EXERCISE BRIEF> Copy out the records that follow, leaving every character as it is.

::: DATA FOR THE TASK

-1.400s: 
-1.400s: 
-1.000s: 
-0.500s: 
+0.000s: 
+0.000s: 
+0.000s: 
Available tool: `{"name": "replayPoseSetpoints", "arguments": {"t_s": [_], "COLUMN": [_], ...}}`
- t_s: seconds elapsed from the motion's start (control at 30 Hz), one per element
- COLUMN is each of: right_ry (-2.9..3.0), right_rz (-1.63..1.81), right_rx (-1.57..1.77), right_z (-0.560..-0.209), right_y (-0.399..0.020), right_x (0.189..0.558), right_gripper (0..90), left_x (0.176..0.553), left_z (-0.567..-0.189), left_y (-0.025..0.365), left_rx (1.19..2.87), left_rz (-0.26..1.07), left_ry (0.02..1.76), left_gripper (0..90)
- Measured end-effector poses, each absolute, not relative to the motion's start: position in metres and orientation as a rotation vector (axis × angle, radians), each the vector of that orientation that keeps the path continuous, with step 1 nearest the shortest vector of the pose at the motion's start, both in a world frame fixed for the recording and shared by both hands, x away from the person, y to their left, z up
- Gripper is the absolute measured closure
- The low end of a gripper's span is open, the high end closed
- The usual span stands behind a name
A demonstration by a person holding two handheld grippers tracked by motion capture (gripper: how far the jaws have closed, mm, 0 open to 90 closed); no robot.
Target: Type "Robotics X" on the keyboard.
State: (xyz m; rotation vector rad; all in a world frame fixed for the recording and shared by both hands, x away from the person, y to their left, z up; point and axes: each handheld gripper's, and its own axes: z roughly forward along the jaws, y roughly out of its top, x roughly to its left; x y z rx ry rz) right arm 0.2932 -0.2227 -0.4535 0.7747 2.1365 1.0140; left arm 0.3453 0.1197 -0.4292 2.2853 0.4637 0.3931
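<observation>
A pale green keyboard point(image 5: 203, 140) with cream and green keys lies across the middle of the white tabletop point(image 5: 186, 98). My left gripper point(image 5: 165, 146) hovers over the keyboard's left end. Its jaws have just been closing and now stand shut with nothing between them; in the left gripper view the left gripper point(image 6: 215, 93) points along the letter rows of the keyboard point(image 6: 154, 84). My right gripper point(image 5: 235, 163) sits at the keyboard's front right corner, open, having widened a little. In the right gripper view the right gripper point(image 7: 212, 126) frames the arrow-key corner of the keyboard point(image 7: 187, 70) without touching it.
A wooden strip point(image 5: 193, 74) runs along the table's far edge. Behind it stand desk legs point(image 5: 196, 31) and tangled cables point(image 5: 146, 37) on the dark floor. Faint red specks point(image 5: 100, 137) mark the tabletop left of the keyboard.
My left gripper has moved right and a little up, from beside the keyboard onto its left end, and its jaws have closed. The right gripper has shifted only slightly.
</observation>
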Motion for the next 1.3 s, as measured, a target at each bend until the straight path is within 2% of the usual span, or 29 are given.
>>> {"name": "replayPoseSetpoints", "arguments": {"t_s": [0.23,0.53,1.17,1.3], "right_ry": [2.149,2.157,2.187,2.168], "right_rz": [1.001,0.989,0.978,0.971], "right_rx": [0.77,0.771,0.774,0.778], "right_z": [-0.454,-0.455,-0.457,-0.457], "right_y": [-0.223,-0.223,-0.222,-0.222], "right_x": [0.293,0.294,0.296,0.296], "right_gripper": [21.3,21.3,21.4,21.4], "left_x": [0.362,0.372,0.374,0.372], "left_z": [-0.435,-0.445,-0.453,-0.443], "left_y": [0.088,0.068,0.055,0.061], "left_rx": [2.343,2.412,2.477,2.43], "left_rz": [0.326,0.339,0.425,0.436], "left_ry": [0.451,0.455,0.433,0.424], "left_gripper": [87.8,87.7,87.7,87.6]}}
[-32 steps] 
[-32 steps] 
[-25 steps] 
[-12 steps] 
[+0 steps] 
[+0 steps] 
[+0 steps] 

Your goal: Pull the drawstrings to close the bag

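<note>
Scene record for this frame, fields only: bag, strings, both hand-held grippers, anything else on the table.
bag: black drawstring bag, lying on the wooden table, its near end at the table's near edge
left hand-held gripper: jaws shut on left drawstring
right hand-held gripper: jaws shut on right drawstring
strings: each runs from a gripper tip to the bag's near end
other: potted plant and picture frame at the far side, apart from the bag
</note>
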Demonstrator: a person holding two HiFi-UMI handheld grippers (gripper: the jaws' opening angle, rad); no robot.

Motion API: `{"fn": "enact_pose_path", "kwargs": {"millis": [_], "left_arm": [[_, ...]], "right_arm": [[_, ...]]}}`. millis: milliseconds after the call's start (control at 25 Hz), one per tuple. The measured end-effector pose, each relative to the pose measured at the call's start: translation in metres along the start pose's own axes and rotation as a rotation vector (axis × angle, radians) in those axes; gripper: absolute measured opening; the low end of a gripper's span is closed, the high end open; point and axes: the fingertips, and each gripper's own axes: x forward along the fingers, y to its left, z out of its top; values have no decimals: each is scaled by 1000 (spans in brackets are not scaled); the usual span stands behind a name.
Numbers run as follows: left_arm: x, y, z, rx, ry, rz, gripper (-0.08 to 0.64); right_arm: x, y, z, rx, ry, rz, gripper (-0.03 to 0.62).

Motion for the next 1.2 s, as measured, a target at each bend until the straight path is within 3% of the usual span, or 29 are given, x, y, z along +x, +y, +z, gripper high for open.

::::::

RESPONSE BOX>
-1.400s: 
-1.400s: 
-1.000s: 
-0.500s: 
+0.000s: 
+0.000s: 
+0.000s: 
Available tool: `{"name": "replayPoseSetpoints", "arguments": {"t_s": [_], "COLUMN": [_], ...}}`
- t_s: seconds elapsed from the motion's start (control at 30 Hz), one per element
- COLUMN is each of: right_ry (-2.9..3.0), right_rz (-1.63..1.81), right_rx (-1.57..1.77), right_z (-0.560..-0.209), right_y (-0.399..0.020), right_x (0.189..0.558), right_gripper (0..90), left_x (0.176..0.553), left_z (-0.567..-0.189), left_y (-0.025..0.365), left_rx (1.19..2.87), left_rz (-0.26..1.07), left_ry (0.02..1.76), left_gripper (0..90)
- Measured end-effector poses, each absolute, not relative to the motion's start: position in metres and orientation as a rotation vector (axis × angle, radians), each the vector of that orientation that keeps the path continuous, with step 1 nearest the shortest vector of the pose at the motion's start, both in a world frame fixed for the recording and shared by both hands, x away from the person, y to their left, z up
- Gripper is the absolute measured closure
- The low end of a gripper's span is open, the high end closed
- The usual span stands behind a name
A demonstration by a person holding two handheld grippers tracked by motion capture (gripper: how far the jaws have closed, mm, 0 open to 90 closed); no robot.
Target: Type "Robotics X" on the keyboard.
State: (xyz m; rotation vector rad; all in a world frame fixed for the recording and shared by both hands, x away from the person, y to their left, z up; point and axes: each handheld gripper's, and its own axes: z roughly forward along the jaws, y roughly out of its top, x roughly to its left; x y z rx ry rz) right arm 0.2932 -0.2227 -0.4535 0.7747 2.1365 1.0140; left arm 0.3453 0.1197 -0.4292 2.2853 0.4637 0.3931
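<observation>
A pale green keyboard point(image 5: 203, 140) with cream and green keys lies across the middle of the white tabletop point(image 5: 186, 98). My left gripper point(image 5: 165, 146) hovers over the keyboard's left end. Its jaws have just been closing and now stand shut with nothing between them; in the left gripper view the left gripper point(image 6: 215, 93) points along the letter rows of the keyboard point(image 6: 154, 84). My right gripper point(image 5: 235, 163) sits at the keyboard's front right corner, open, having widened a little. In the right gripper view the right gripper point(image 7: 212, 126) frames the arrow-key corner of the keyboard point(image 7: 187, 70) without touching it.
A wooden strip point(image 5: 193, 74) runs along the table's far edge. Behind it stand desk legs point(image 5: 196, 31) and tangled cables point(image 5: 146, 37) on the dark floor. Faint red specks point(image 5: 100, 137) mark the tabletop left of the keyboard.
My left gripper has moved right and a little up, from beside the keyboard onto its left end, and its jaws have closed. The right gripper has shifted only slightly.
</observation>
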Motion for the next 1.3 s, as measured, a target at each bend until the straight path is within 2% of the usual span, or 29 are given.
>>> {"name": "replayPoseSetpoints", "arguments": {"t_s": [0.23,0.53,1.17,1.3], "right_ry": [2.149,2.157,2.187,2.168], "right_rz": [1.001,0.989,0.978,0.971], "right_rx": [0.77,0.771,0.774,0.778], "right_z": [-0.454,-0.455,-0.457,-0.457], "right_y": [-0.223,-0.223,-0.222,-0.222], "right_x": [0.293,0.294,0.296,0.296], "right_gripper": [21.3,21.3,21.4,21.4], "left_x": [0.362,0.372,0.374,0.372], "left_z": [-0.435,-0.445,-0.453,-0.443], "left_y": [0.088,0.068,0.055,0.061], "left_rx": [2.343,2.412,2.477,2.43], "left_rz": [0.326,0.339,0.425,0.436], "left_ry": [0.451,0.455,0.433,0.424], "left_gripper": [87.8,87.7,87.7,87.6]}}
[-32 steps] 
[-32 steps] 
[-25 steps] 
[-12 steps] 
[+0 steps] 
[+0 steps] 
[+0 steps] 

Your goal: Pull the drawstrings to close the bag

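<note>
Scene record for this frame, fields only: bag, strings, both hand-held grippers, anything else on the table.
bag: black drawstring bag, lying on the wooden table, its near end at the table's near edge
left hand-held gripper: jaws shut on left drawstring
right hand-held gripper: jaws shut on right drawstring
strings: each runs from a gripper tip to the bag's near end
other: potted plant and picture frame at the far side, apart from the bag
</note>
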Demonstrator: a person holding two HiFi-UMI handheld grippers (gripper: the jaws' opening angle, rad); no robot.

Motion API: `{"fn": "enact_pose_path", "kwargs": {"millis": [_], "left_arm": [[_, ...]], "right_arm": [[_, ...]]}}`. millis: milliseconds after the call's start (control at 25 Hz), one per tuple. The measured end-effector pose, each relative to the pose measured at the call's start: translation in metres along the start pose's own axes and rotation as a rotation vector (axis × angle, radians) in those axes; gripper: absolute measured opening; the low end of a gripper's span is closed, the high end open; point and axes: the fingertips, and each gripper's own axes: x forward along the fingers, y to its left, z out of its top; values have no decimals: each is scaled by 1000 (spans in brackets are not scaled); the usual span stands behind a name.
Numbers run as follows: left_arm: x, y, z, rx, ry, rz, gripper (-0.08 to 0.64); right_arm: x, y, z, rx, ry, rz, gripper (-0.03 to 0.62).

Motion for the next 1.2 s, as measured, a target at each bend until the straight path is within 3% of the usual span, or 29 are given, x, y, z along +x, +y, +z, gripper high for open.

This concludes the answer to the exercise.